Under Pope Francis, the Church office that prosecuted Galileo welcomes LGBTQ+ Catholics

When the Vatican issued a rare declaration allowing priests to bless same-sex couples Dec. 18, Notre Dame theology professor Ulrich Lehner posted a statement on X, formerly known as Twitter, calling it the most unfortunate public announcement from the Church in decades.

“It is — and I hate to say it — an invitation to schism,” the historian of Christianity wrote.

Lehner’s statement was mentioned in articles about the declaration by the Associated Press and Reuters, which were both featured on the University’s news service.

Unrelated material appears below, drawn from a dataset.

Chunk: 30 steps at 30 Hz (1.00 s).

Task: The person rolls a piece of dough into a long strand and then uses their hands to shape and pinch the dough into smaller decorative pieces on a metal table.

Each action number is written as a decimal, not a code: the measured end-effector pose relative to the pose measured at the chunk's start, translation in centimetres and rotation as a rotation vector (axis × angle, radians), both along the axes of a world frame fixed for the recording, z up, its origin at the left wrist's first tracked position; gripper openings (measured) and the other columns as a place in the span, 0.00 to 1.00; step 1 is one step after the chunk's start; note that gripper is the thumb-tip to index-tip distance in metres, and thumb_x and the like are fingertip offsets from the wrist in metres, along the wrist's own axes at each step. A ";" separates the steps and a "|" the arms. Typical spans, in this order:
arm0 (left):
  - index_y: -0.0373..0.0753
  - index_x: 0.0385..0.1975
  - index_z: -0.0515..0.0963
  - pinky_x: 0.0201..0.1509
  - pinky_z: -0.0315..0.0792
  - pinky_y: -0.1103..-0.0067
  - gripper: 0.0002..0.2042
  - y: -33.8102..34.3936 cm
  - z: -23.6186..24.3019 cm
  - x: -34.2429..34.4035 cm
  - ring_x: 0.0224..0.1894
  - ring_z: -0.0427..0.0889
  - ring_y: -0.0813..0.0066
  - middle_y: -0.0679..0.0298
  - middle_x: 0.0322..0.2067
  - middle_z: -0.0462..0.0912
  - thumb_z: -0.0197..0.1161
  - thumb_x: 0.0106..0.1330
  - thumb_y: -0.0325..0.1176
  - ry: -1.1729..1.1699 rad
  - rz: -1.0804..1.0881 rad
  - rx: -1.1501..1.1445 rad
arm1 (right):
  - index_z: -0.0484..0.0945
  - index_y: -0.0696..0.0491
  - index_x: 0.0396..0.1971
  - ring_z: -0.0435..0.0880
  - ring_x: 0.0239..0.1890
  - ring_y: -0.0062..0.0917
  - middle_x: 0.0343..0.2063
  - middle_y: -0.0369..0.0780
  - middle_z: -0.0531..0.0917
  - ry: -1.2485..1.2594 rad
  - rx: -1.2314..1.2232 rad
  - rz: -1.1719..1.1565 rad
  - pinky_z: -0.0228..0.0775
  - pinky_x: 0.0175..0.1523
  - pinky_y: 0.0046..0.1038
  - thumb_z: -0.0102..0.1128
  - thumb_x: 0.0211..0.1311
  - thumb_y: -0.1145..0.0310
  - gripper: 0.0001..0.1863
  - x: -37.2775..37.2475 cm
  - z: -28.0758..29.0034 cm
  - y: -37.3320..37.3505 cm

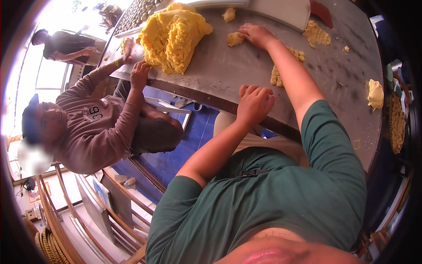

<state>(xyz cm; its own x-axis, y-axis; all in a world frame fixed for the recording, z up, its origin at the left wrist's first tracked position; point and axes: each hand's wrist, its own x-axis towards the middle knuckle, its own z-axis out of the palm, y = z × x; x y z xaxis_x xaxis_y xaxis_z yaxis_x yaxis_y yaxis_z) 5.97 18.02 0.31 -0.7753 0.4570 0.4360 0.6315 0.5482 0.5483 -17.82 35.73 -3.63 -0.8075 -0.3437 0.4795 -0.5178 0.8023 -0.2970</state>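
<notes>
On the metal table (209,61), my right hand (258,36) reaches across, its bent fingers gripping the edge of a small yellow dough lump (234,39). My left hand (256,103) is at the table's near edge with its fingers curled inward; whatever lies under them is hidden. Beneath and beside my right forearm sit small dough balls (276,77) in short rows, partly covered by the arm. A big, rough mound of yellow dough (171,42) stands to the left. Another little dough lump (228,15) lies farther back.
At the left, a seated co-worker (96,123) has both hands by the mound. A tray of small rounded pieces (136,17) is at the back left, a pale board (281,13) at the back. Flattened dough (316,33) and a dough piece (375,94) lie to the right.
</notes>
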 end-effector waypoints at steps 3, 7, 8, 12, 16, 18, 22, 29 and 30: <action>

Meanwhile, the New York Times reported the declaration, which Pope Francis signed off, was the pope’s “most definitive step yet” to make the Church more welcoming to LGBTQ+ Catholics. The Catechism of the Catholic Church teaches homosexual acts are “intrinsically disordered” and can be approved under no circumstances.

Senior Ryan Wachter said he appreciated how Francis has moved the Church to be more open to people like himself who struggle identifying as both queer and Catholic.

“The fact he’s identifying us is really a huge first step,” Wachter said.

From the Roman Inquisition to a ‘creative’ dicastery

The declaration, “Fiducia Supplicans: On the Pastoral Meaning of Blessings,” was issued by the Vatican’s doctrinal office, the Dicastery for the Doctrine of the Faith.

The dicastery is a direct successor to the Roman Inquisition, which Pope Paul III established in 1542 to watch over matters of the faith, according to the Vatican. The Roman Inquisition famously put Italian astronomer Galileo Galilei on trial in 1633 for believing in heliocentrism.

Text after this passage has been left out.